Exercise:
Reproduce everything from the line that contains "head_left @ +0" down to the line that contains "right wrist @" in the listing below, word for word and nothing more. Leave the pictures out.

Listed records:
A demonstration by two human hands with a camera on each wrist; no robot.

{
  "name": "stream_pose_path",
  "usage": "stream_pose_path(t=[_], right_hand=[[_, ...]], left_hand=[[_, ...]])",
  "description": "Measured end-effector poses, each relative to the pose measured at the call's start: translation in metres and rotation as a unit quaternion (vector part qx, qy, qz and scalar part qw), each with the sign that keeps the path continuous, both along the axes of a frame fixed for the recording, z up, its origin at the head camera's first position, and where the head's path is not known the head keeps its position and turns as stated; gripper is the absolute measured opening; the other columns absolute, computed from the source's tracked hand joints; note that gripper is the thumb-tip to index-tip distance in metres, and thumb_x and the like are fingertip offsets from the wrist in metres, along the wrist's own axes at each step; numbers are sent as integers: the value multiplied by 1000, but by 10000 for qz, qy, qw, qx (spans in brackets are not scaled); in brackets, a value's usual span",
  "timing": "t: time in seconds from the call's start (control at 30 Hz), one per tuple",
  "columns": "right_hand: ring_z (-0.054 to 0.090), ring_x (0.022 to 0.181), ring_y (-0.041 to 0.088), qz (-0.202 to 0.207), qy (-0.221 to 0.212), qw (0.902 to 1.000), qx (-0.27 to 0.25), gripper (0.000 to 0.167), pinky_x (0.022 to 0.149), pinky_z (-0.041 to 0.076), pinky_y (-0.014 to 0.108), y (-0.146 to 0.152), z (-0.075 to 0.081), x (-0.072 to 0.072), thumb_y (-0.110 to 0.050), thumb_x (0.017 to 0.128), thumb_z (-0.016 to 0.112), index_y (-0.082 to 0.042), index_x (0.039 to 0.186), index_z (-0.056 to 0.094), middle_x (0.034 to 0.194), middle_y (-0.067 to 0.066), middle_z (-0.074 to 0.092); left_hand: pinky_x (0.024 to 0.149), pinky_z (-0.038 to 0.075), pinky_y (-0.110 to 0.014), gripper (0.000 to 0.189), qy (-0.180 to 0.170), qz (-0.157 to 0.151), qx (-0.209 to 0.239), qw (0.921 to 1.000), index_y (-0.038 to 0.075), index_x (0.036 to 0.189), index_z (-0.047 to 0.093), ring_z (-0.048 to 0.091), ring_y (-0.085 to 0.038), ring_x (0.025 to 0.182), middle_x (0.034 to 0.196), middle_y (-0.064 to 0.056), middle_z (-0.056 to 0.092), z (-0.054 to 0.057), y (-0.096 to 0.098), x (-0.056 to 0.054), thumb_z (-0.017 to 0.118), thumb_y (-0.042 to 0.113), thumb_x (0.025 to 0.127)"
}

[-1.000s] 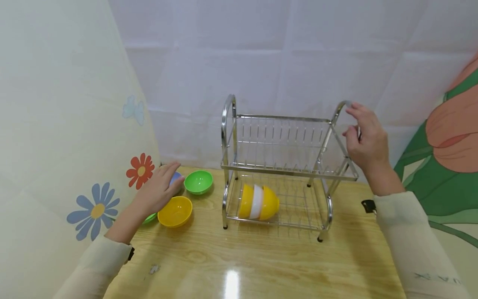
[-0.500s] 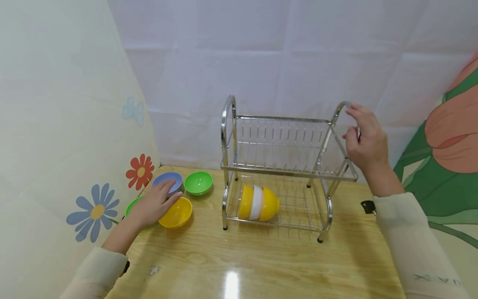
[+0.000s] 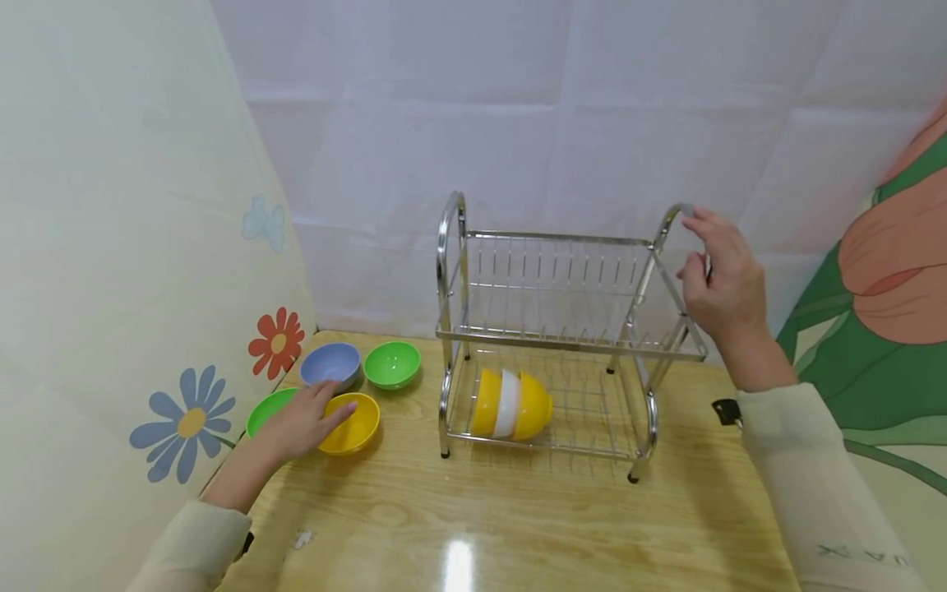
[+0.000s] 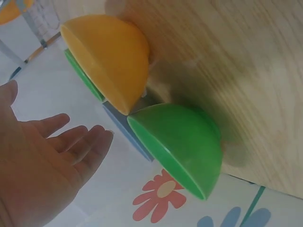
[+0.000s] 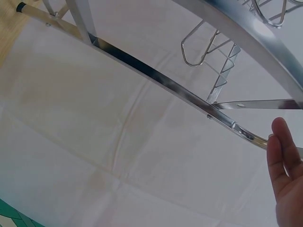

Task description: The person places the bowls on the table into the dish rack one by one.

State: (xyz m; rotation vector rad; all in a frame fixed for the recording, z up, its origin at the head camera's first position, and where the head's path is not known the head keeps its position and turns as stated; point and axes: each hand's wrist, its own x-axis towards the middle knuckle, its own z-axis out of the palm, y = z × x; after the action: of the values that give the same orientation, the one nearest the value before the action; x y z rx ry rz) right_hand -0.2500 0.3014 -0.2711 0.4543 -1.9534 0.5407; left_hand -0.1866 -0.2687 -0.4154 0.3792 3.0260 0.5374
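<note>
My left hand point(image 3: 297, 421) hovers over the bowls at the left, fingers spread and holding nothing. Beneath and beside it are a yellow bowl point(image 3: 357, 429) and a green bowl point(image 3: 270, 409), partly covered by the hand in the head view. Just behind stand a blue bowl point(image 3: 330, 364) and a second green bowl point(image 3: 393, 365). In the left wrist view my fingertips point toward the rims of the yellow bowl point(image 4: 111, 56) and the nearer green bowl point(image 4: 184, 146). My right hand point(image 3: 728, 288) has its fingertips at the top right curve of the metal dish rack point(image 3: 570, 341).
Two yellow bowls point(image 3: 534, 407) with a white bowl point(image 3: 507, 403) between them stand on edge in the rack's lower tier, at its left. Wood-grain table point(image 3: 385, 510) surrounds the rack. A flower-patterned sheet point(image 3: 185, 271) borders the left side; a pale sheet point(image 3: 518, 107) hangs behind.
My left hand has drawn back and down from over the blue bowl to beside the yellow one, uncovering the blue bowl. My right hand stays at the rack.
</note>
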Motion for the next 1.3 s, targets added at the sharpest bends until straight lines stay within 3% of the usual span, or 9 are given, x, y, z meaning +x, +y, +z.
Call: stream_pose_path(t=[0.27,0.43,0.67,0.87,1.3], right_hand=[[41,83,-30,30,-3,9999,-140,47,65,39,17,-2,-1,0,-3,91,48,-4,135,63,145,6,59],[49,85,-19,-57,15,9998,-193,46,76,43,12,-1,-1,-1,-5,92,49,-7,134,64,143,6,60],[38,82,-35,6,139,9996,-251,44,61,32,9,-2,-2,-2,2,89,51,-2,130,64,139,15,61],[38,82,-35,18,147,9996,-250,44,60,33,10,-4,-2,-2,0,90,50,-2,131,64,140,14,61],[40,80,-33,60,130,9996,-227,45,56,32,8,-1,-3,-3,-3,90,48,-4,133,64,142,11,60]], left_hand=[[110,32,-70,76,-229,116,-39,9997,-5,151,40,37,-55,137,152,-33,41,-13,-4,-3,45,54,104],[109,33,-70,77,-306,169,-63,9994,-6,150,40,39,-55,135,151,-33,42,-16,-6,-5,45,55,104],[109,33,-71,81,-408,309,-139,9986,-8,149,39,38,-56,135,151,-34,41,-21,-9,-6,43,59,103],[106,35,-72,84,-456,328,-306,9980,-9,148,40,36,-59,134,148,-34,44,-26,-8,-7,41,61,102],[99,45,-63,76,-172,290,-656,9973,-13,135,52,50,-49,114,130,-30,61,-28,-2,-6,45,55,103]])
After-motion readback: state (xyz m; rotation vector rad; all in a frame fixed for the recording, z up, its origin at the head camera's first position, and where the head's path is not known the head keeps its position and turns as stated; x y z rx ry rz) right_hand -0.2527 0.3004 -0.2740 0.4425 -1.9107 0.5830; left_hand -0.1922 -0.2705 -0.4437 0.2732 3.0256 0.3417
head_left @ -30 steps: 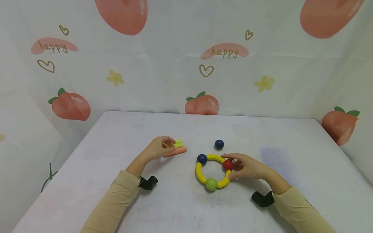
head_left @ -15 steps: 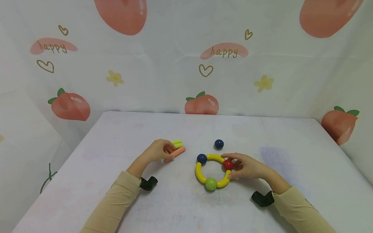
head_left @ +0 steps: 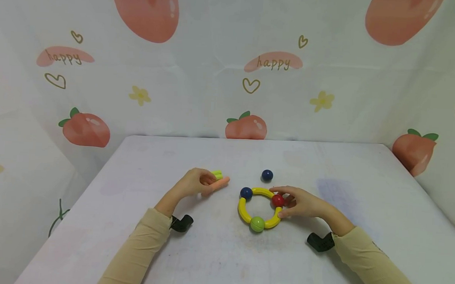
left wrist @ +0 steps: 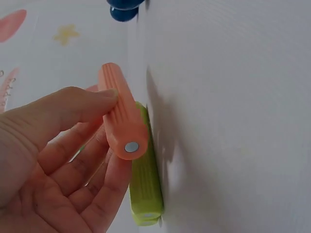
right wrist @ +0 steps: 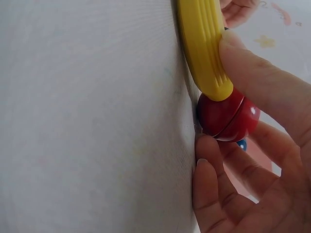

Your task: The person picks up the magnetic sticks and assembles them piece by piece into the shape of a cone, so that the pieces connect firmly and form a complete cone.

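Observation:
My left hand (head_left: 197, 183) pinches an orange magnetic rod (left wrist: 119, 109) between thumb and fingers, its metal end facing the wrist camera. Just under and beyond it lie yellow-green rods (left wrist: 147, 189) on the table, partly covered by the hand in the head view. On the right, a ring of yellow curved rods (head_left: 243, 210) joins a dark blue ball (head_left: 246, 193), a red ball (right wrist: 228, 116) and a green ball (head_left: 257, 224). My right hand (head_left: 305, 202) holds the ring at the red ball, thumb against a yellow rod and fingers curled by the ball.
A loose dark blue ball (head_left: 267, 175) sits behind the ring. Black wrist-camera mounts (head_left: 182, 223) jut from both sleeves near the white table (head_left: 213, 257). A curtain printed with peaches (head_left: 200, 72) hangs along the table's back edge.
My left hand has taken hold of the orange rod, turned it to a steeper slant and drawn it off the yellow-green rods, then slightly right. The right hand and ring stay put.

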`<state>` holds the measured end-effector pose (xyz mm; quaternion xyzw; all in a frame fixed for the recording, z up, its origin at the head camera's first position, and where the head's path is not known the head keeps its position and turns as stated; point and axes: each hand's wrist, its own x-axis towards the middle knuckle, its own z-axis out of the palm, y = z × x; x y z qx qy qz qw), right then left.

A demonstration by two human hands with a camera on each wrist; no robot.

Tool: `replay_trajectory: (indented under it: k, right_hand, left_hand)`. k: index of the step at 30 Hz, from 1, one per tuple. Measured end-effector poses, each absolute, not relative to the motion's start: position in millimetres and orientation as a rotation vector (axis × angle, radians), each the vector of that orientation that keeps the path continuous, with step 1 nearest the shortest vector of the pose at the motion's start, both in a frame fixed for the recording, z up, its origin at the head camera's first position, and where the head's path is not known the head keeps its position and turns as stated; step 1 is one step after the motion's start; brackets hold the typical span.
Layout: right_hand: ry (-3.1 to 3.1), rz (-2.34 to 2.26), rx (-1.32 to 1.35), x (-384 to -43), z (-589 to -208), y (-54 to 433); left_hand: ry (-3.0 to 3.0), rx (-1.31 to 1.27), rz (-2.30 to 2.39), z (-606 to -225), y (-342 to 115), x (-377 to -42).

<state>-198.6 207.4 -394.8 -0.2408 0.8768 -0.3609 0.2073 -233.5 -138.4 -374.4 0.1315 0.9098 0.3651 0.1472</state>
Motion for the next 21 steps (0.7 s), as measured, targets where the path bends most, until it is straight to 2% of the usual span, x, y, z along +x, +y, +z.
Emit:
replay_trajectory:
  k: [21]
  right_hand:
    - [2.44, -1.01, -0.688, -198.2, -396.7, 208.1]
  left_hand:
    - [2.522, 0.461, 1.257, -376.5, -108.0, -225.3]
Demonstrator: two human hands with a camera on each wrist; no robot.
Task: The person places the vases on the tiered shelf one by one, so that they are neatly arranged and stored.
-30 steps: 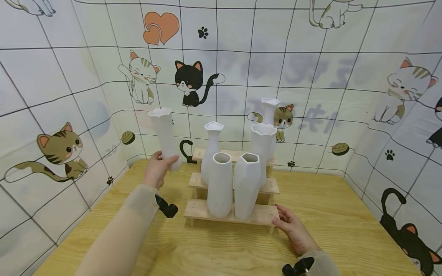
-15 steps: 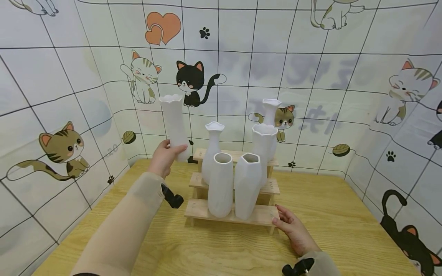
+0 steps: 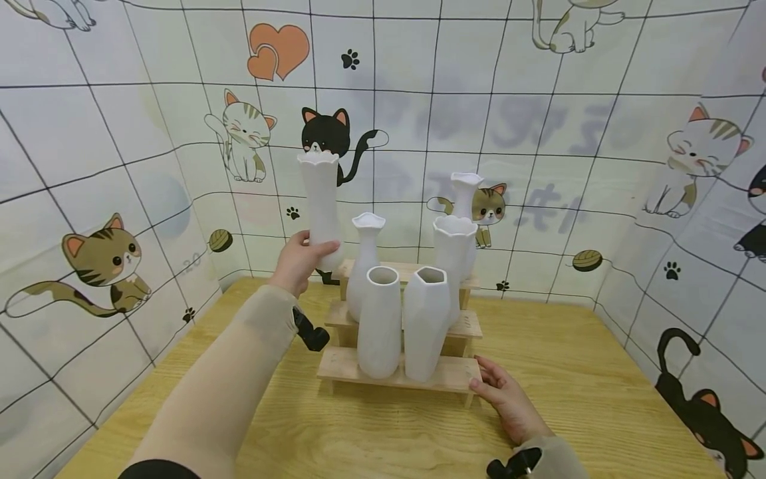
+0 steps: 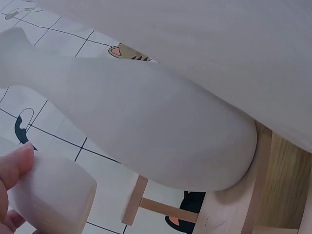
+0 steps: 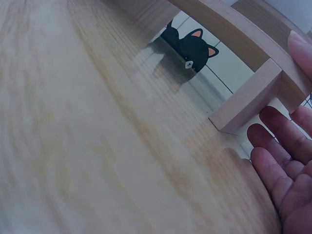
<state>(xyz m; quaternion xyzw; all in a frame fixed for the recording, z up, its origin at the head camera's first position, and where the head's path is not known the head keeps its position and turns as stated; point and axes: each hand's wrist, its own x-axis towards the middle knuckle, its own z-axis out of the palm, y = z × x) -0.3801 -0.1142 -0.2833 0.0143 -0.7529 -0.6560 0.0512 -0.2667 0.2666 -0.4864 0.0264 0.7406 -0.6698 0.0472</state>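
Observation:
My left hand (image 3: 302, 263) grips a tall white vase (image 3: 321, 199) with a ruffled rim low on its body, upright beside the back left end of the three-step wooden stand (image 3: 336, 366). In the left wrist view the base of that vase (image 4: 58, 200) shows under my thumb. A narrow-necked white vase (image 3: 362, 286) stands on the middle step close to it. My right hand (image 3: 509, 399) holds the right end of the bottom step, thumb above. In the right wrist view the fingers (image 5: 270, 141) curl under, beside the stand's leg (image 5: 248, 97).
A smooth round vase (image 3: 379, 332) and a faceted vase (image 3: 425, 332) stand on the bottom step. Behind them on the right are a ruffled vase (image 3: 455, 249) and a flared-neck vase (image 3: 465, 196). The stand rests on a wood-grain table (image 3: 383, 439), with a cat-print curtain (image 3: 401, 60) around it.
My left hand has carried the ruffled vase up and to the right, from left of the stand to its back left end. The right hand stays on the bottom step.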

Response box:
head_left @ +0 steps: 
left wrist @ +0 steps: 
right wrist @ +0 steps: 

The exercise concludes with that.